> _Exercise goal_: When a line in the listing below contains the word "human", return a copy of that line.

> _Recorded information_:
╭──
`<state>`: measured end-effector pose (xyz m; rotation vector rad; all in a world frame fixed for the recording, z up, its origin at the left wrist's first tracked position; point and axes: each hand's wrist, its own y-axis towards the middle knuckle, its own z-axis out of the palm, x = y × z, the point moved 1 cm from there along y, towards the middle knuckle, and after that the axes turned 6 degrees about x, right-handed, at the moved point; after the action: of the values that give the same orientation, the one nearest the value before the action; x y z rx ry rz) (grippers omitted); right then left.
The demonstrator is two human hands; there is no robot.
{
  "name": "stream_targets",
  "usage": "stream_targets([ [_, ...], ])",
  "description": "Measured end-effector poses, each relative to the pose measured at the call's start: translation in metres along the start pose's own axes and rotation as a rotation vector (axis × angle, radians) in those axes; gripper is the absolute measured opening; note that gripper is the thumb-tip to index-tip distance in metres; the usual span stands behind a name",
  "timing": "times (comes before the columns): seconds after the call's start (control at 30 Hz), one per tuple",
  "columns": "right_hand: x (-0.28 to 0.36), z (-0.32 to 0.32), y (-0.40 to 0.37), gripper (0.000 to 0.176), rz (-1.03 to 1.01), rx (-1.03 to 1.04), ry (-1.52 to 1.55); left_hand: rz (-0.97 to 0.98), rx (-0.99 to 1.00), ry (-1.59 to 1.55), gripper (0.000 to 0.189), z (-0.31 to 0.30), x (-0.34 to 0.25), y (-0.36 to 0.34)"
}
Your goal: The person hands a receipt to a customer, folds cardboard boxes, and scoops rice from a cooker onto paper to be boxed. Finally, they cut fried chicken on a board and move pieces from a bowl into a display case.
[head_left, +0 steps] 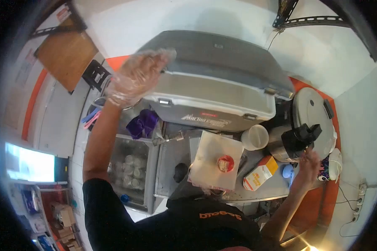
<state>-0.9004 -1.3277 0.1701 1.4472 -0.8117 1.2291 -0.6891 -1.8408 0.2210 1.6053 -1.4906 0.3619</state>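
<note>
My left hand (140,77), in a clear plastic glove, is at the left end of the grey cooler lid (222,50), its fingers bent over the edge. The lid stands raised above the grey-and-white cooler box (205,115). My right hand (308,169) is bare, just below the black latch (301,137) on the side of a round steel pot (276,146); its fingers are partly blurred against it. Nearer me, a red-and-white round food portion (225,163) lies on a sheet of wrapping paper (207,150).
A clear plastic tub (255,138) and a yellow-and-white carton (260,173) stand right of the paper. Left of it are a purple cloth (142,124) and a glass-topped chest (132,173) with several lidded cups inside. The pot's round grey lid (316,115) tilts at the right wall.
</note>
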Motion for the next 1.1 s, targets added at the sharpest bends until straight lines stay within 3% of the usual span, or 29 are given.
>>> stream_targets([
  [0.1,-0.038,0.009,-0.046,0.041,0.254,-0.073,-0.03,-0.133,-0.102,0.153,0.046,-0.001,0.032,0.034],
  [0.17,-0.054,0.015,-0.073,0.039,0.358,-0.108,-0.044,-0.301,-0.182,-0.604,0.036,-0.008,0.05,0.054],
  [0.23,-0.066,0.021,-0.094,0.036,0.584,-0.13,-0.136,-0.292,-0.222,-0.503,0.04,-0.002,0.059,0.068],
  [0.33,-0.072,0.037,-0.099,0.04,0.72,-0.079,-0.194,-0.298,-0.275,-0.395,0.044,0.017,0.057,0.064],
  [0.4,-0.091,0.047,-0.092,0.039,0.656,-0.031,-0.336,-0.285,-0.268,-0.424,0.045,0.021,0.056,0.054],
  [0.47,-0.107,0.062,-0.079,0.044,0.688,0.016,-0.221,-0.282,-0.125,-0.412,0.045,0.014,0.051,0.042],
  [0.5,-0.133,0.061,-0.073,0.054,0.648,0.119,-0.126,-0.243,-0.079,-0.32,0.047,0.011,0.045,0.035],
  [0.57,-0.127,0.108,-0.04,0.072,0.651,0.076,0.118,-0.272,-0.118,-0.422,0.05,0.013,0.027,0.032],
  [0.6,-0.128,0.119,-0.028,0.073,0.604,0.062,0.366,-0.321,-0.17,-0.482,0.053,0.01,0.021,0.031],
  [0.67,-0.1,0.148,0.004,0.069,0.583,0.03,0.381,-0.325,-0.153,-0.594,0.058,-0.015,0.013,0.038],
  [0.77,-0.086,0.161,0.023,0.067,0.509,0.178,0.297,-0.327,-0.135,-0.613,0.057,-0.027,0.017,0.036],
  [0.83,-0.099,0.148,0.02,0.067,0.463,0.163,0.223,-0.204,-0.136,-0.272,0.043,-0.039,0.019,0.039],
  [0.87,-0.121,0.133,0.017,0.067,0.46,0.161,0.226,-0.201,-0.139,-0.27,0.043,-0.042,0.017,0.038],
  [0.93,-0.186,0.099,-0.011,0.083,0.345,0.331,-0.06,-0.248,-0.069,-0.308,0.043,-0.044,0.004,0.027],
  [0.97,-0.207,0.093,-0.036,0.089,0.299,0.451,-0.37,-0.332,-0.093,-0.544,0.044,-0.045,-0.01,0.023],
  [1.0,-0.222,0.086,-0.062,0.096,0.24,0.562,-0.681,-0.328,-0.096,-0.541,0.044,-0.045,-0.021,0.014],
  [1.07,-0.234,0.094,-0.116,0.101,0.212,0.69,-1.015,-0.305,-0.049,-0.815,0.046,-0.046,-0.035,0.001],
  [1.1,-0.233,0.098,-0.129,0.101,0.211,0.681,-1.014,-0.295,0.16,-0.708,0.044,-0.077,-0.045,0.013],
])
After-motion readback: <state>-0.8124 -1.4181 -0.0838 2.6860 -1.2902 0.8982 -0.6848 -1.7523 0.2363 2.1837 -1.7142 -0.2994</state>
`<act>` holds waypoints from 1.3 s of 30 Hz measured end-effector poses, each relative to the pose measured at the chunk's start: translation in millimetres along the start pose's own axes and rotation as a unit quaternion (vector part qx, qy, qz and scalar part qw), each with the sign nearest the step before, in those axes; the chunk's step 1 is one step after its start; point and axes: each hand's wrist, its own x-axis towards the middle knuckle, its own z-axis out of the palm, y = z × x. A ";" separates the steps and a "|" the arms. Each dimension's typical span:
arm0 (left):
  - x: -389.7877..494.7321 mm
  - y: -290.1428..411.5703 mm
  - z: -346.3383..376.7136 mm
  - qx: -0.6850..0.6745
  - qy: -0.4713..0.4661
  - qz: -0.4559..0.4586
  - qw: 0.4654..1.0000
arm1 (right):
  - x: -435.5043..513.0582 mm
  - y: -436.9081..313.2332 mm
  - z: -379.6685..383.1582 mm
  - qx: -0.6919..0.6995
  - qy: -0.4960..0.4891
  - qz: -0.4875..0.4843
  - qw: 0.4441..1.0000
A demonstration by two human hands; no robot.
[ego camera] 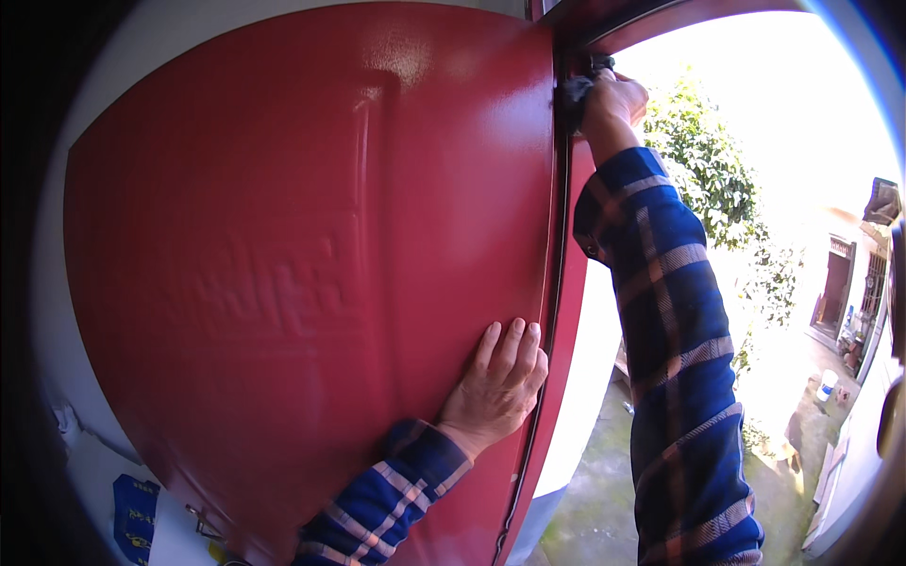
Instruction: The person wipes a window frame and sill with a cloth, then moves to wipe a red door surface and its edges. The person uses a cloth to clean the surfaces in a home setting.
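A red door panel with raised relief stands swung inward, its hinge-side edge along a red door frame. My left hand lies flat on the panel near that edge, fingers pointing up and slightly apart. High up at the frame's upper corner, my right hand is closed around a dark object, part of it grey and blurred; what it is cannot be told. That object touches or is very near the frame. Both arms wear blue plaid sleeves.
Through the doorway lies a sunlit concrete yard with a leafy tree, a white bucket and a building with an open doorway. At lower left are a metal door handle and a blue item bearing writing.
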 end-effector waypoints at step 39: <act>-3.3 -1.6 3.2 0.028 -0.061 -0.016 0.998 | 10.3 9.7 17.0 -0.210 -0.091 -0.548 0.804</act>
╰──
> _Answer section_:
The demonstrator is two human hands; there is no robot.
A demonstration by two human hands; no robot.

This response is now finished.